Stevens, J., dissenting

Patent infringement litigation often raises difficult technical issues that are unfamiliar to the average trial judge.2 That consideration, as well as the divergence among the federal circuits in their interpretation of patent issues, provided support for the congressional decision in 1982 to consolidate appellate jurisdiction of patent appeals in the Court of Appeals for the Federal Circuit.3 Although that court has jurisdiction over all appeals from federal trial courts in patent infringement cases, it has no power to review state-court decisions on questions of patent law. See 28 U. S. C. § 1295.

2 The Advisory Commission on Patent Law Reform recommended in 1992 that patent jurisdiction be restricted to a single district court per circuit and that district courts designate and use judges with special expertise in patent litigation. "With this increased expertise, courts would be able to more effectively control litigation proceedings, and ensure consistency in the application of substantive patent law . . . . Of course, the restricted jurisdictional provision would reduce the flexibility currently available to parties to file actions pursuant to the general jurisdictional authority. Yet patent practice is an essentially national practice in the United States. The 'costs' in terms of lost flexibility associated with this change would appear to be relatively minor in comparison to the prospective benefits in uniformity of practice." Advisory Commission on Patent Law Reform, D. Comer et al., Report to the Secretary of Commerce 99 (Aug. 1992).

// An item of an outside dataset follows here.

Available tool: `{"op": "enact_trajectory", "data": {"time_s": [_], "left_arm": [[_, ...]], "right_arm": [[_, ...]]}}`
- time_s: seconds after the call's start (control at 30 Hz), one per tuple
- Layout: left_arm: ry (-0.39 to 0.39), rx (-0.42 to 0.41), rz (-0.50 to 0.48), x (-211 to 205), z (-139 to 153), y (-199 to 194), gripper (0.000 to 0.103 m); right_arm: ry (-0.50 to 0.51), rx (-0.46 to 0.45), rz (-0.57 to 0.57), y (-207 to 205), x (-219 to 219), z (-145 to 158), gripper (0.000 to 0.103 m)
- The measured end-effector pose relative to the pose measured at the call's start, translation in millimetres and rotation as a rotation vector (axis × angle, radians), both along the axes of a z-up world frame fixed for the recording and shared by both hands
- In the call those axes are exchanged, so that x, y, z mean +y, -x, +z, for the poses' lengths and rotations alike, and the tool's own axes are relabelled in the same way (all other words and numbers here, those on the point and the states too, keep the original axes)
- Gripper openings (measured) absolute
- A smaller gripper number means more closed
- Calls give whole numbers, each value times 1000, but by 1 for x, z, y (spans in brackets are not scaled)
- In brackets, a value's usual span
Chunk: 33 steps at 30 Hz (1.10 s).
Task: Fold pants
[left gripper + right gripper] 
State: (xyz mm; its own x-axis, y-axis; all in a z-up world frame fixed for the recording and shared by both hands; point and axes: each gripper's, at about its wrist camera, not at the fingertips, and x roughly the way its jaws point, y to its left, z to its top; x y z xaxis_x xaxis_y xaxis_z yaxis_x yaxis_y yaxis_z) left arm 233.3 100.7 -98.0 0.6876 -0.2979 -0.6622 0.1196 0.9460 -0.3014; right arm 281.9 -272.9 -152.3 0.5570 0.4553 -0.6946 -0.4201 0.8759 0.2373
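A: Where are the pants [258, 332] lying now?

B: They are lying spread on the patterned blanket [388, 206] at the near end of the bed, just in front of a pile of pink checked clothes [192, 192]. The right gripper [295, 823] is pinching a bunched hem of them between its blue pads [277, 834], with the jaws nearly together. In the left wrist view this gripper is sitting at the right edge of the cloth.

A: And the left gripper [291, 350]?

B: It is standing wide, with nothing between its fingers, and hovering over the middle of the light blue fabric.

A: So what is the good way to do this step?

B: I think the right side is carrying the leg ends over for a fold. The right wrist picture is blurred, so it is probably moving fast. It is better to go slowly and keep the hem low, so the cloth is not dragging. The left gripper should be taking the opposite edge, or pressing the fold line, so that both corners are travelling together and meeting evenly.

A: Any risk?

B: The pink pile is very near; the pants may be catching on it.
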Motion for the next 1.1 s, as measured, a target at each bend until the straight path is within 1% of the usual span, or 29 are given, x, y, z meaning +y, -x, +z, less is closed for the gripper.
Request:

3 In its Report on the Federal Courts Improvement Act of 1982, the House stated, "Patent litigation long has been identified as a problem area, characterized by undue forum-shopping and unsettling inconsistency in adjudications. Based on the evidence it compiled during the course of thorough hearings on the subject, the Commission on Revision of the Federal Court Appellate System—created by Act of Congress—concluded that patent law is an area in which the application of the law to the facts of a case often produces different outcomes in different courtrooms in substantially similar cases. As a result, some circuit courts are regarded as 'pro-patent' and other 'anti-patent,' and much time and money is expended in 'shopping' for a favorable venue. In a Commission survey of practitioners, the patent bar reported that uncertainty created by the lack of national law precedent was a significant problem; the Commission found patent law to be an area in which widespread forum-shopping was particularly acute." H. R. Rep. No. 97-312, pp. 20-21 (1981) (footnotes omitted); see also S. Rep. No. 97-275, p. 5 (1981).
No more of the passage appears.